§ Description of the task: Set the data below down again, exactly, with every picture left out.

* * * * * * *

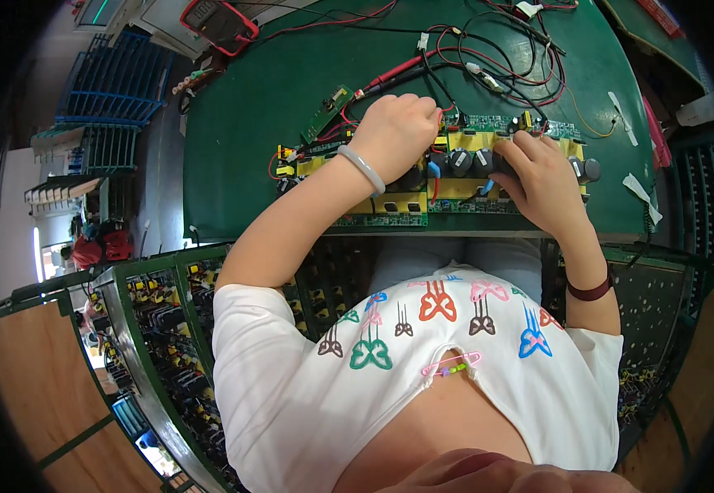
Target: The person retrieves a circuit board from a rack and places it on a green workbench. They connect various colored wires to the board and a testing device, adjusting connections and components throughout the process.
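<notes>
Two green circuit boards lie side by side near the bench's front edge: a left board (411, 218) and a right board (460, 140), both with yellow-wrapped parts. My left hand (398, 131), a pale bangle on its wrist, is closed over the far side where they meet. Its fingertips are mostly hidden, so what they pinch cannot be made out. My right hand (541, 177) grips the right board, thumb on the near side and bent fingers over the black capacitors (460, 162). Blue-sleeved leads (434, 169) stand up between the hands.
A small green board (326, 113) lies beyond my left forearm. Red and black cables (488, 70) tangle across the far bench (291, 74). A red multimeter (219, 26) sits far left, white strips (642, 197) at right. Racks of boards (172, 329) stand below the bench.
</notes>
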`<action>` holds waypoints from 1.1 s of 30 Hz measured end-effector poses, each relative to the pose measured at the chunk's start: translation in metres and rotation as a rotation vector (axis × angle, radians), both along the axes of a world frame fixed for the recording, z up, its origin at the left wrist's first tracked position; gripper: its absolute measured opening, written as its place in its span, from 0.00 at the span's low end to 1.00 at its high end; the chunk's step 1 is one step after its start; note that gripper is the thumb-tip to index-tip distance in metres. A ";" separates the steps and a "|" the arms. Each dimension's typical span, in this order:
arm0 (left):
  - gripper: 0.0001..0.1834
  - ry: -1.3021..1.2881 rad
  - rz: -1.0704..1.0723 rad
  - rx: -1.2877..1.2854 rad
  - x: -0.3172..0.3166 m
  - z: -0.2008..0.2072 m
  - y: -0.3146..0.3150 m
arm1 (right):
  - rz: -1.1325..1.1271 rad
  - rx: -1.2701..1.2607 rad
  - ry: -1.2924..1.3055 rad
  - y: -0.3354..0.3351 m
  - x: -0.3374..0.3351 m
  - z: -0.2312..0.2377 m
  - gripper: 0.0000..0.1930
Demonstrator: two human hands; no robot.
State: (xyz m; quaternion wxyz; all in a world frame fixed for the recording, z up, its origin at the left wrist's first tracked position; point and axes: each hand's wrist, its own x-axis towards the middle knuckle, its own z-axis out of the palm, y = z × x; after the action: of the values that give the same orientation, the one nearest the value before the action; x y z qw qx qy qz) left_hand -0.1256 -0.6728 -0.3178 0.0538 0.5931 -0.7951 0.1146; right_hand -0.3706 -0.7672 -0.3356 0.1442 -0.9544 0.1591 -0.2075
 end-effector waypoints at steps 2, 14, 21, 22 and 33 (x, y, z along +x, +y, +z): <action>0.09 -0.002 -0.043 0.014 0.006 0.009 -0.004 | 0.004 -0.008 0.002 0.000 0.001 -0.001 0.16; 0.11 0.945 0.234 0.054 0.085 0.061 0.072 | -0.008 0.040 0.100 0.003 0.001 0.011 0.19; 0.12 1.545 0.438 0.066 0.069 0.049 0.090 | 0.142 0.004 -0.135 0.031 0.049 0.070 0.19; 0.14 1.560 0.427 0.075 0.068 0.050 0.085 | 0.196 0.095 -0.105 0.036 0.062 0.072 0.15; 0.17 1.256 0.174 0.083 0.090 0.031 0.066 | 0.049 0.735 -0.009 0.031 0.142 0.050 0.10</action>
State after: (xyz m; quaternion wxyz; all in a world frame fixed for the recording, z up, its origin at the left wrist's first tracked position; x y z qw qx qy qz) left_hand -0.0358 -0.6067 -0.2870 0.4774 0.6112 -0.5646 -0.2824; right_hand -0.2290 -0.7365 -0.2854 0.4830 -0.8415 0.1996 -0.1369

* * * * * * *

§ Result:
Target: The person retrieves a circuit board from a rack and places it on a green workbench. They connect various colored wires to the board and a testing device, adjusting connections and components throughout the process.
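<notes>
Two green circuit boards lie side by side near the bench's front edge: a left board (411, 218) and a right board (460, 140), both with yellow-wrapped parts. My left hand (398, 131), a pale bangle on its wrist, is closed over the far side where they meet. Its fingertips are mostly hidden, so what they pinch cannot be made out. My right hand (541, 177) grips the right board, thumb on the near side and bent fingers over the black capacitors (460, 162). Blue-sleeved leads (434, 169) stand up between the hands.
A small green board (326, 113) lies beyond my left forearm. Red and black cables (488, 70) tangle across the far bench (291, 74). A red multimeter (219, 26) sits far left, white strips (642, 197) at right. Racks of boards (172, 329) stand below the bench.
</notes>
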`<action>` holds waypoints from 1.1 s of 30 Hz measured end-effector poses, each relative to the pose measured at the chunk's start: translation in metres and rotation as a rotation vector (axis × angle, radians), both along the axes of a world frame fixed for the recording, z up, its origin at the left wrist's first tracked position; gripper: its absolute measured opening, written as its place in its span, from 0.00 at the span's low end to 1.00 at its high end; the chunk's step 1 is one step after its start; note that gripper is the thumb-tip to index-tip distance in metres. A ";" separates the steps and a "|" the arms. Each dimension's typical span, in this order:
arm0 (left):
  - gripper: 0.0001..0.1834
  - ry: -1.3021..1.2881 rad
  - rz: -1.0704..1.0723 rad
  - rx: -1.2877..1.2854 rad
  - x: -0.3172..0.3166 m
  - z: -0.2008..0.2072 m
  - y: -0.3146..0.3150 m
arm1 (right):
  - rz: -1.1325..1.1271 rad
  - rx: -1.2701..1.2607 rad
  - ry: -1.2924..1.3055 rad
  - y: -0.3354..0.3351 m
  - x: -0.3374..0.3351 m
  - z: -0.2312..0.2377 m
  - gripper: 0.0000..0.1930
Demonstrator: two human hands; no robot.
State: (xyz m; quaternion wxyz; all in a world frame fixed for the recording, z up, its origin at the left wrist's first tracked position; point and axes: each hand's wrist, its own x-axis towards the middle knuckle, its own z-axis out of the palm, y = z × x; after the action: of the values that give the same orientation, the one nearest the value before the action; x y z qw qx qy qz) left_hand -0.1256 -0.6728 -0.3178 0.0538 0.5931 -0.7951 0.1146; right_hand -0.3706 -0.7672 -0.3356 0.1442 -0.9544 0.1591 -0.2075
 end-effector waypoints at steps 2, 14, 21, 22 and 33 (x, y, z along +x, +y, +z): <action>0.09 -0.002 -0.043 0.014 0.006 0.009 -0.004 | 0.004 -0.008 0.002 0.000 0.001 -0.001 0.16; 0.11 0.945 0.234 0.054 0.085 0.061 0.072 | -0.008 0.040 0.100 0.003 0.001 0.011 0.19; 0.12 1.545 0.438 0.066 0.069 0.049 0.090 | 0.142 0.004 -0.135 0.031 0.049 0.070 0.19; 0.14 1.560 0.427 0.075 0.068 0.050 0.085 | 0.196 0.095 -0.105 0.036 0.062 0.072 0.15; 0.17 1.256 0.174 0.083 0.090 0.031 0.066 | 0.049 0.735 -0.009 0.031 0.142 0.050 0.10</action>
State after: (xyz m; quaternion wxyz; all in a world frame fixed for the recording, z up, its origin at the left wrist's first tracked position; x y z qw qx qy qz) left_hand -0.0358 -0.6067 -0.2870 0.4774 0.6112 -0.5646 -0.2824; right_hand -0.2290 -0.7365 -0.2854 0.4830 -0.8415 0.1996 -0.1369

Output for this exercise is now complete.